Riller reminds me of Boxhead Armitage, dean of admissions, the supersnob who needed to replace eight grand he’d slipped out of the college treasury, one bill at a time, for a necessity. Necessity my ass, Boxhead spent all the dough on his new wife, a people-in-the-street-stopper. He brought her around to prove it to me. She looked like Princess Grace, and I treated her, putting a chair under her ass when she sat down, lighting her cigarette, all that. Boxhead was fucking stupid about the way he fixed the books. An audit team was on the way in. His collateral wasn’t worth filing a UCC form for. I tried sending him away, but he pulled me aside and said as part of the deal would I like to spend a weekend with his Princess Grace?
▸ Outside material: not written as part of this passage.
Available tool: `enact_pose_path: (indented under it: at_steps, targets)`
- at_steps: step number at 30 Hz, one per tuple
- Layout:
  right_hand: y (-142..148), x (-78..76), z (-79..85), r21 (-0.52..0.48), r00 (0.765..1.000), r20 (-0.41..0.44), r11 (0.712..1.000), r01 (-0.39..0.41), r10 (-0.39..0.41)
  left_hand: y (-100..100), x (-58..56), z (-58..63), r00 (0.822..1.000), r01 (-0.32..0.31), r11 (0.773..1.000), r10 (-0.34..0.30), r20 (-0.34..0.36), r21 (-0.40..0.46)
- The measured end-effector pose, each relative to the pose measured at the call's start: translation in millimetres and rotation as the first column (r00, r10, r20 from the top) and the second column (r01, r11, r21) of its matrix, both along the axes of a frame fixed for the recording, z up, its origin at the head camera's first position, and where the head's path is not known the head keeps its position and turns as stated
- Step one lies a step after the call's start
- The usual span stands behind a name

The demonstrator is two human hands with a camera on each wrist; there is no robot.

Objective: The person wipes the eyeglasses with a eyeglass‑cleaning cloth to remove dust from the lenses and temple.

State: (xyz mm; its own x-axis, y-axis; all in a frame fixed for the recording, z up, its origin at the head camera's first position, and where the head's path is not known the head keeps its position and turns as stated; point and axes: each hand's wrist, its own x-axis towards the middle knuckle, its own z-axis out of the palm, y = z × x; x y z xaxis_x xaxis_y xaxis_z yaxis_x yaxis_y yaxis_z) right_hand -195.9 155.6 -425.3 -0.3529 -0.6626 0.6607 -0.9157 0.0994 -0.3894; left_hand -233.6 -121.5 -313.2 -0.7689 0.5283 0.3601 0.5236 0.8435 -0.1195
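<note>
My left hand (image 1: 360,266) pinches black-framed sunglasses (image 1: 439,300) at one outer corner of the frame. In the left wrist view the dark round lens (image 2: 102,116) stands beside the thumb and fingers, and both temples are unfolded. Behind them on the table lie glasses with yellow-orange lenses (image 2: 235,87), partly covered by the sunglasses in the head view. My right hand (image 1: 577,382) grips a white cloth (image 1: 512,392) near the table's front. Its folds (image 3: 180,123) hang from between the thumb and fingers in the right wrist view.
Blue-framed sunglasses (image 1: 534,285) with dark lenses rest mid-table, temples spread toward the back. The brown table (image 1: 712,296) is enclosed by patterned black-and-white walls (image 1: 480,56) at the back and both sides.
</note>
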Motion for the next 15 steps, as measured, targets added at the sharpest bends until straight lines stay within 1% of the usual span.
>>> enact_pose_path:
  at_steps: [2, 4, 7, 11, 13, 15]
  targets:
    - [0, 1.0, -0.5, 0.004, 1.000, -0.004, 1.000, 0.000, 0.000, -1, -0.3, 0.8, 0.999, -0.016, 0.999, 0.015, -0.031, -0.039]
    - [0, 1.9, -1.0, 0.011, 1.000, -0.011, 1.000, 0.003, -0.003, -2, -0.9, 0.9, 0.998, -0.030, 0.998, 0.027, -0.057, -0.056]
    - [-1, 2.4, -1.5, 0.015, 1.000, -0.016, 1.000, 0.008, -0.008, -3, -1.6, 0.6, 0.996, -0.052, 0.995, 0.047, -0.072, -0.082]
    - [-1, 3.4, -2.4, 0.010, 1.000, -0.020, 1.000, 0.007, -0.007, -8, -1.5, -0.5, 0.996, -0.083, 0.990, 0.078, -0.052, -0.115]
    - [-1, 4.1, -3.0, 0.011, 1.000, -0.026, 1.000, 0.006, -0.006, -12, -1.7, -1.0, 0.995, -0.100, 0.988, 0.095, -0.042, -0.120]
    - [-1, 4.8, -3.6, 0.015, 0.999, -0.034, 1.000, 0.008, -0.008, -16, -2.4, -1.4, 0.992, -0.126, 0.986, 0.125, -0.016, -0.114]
You’d never catch an Italian doing what these boxheads do. If these guys need dough bad enough, they let a stranger play with their best toy. If my father’d owed five million to Mussolini he wouldn’t have let him play with home goods for one second even if one feel wiped out the debt. The only guy I ever personally took care of was the one who picked Mary for a pigeon and made the mistake of boasting about it.

  When Armitage repeated the offer, I looked over at Miss Clean pretending she’s paying attention to New York magazine. A weekend’s too long for any broad, I told Boxhead, one evening’s okay, and since he needed the cash immediately, how about today as watching her goods got my motor running.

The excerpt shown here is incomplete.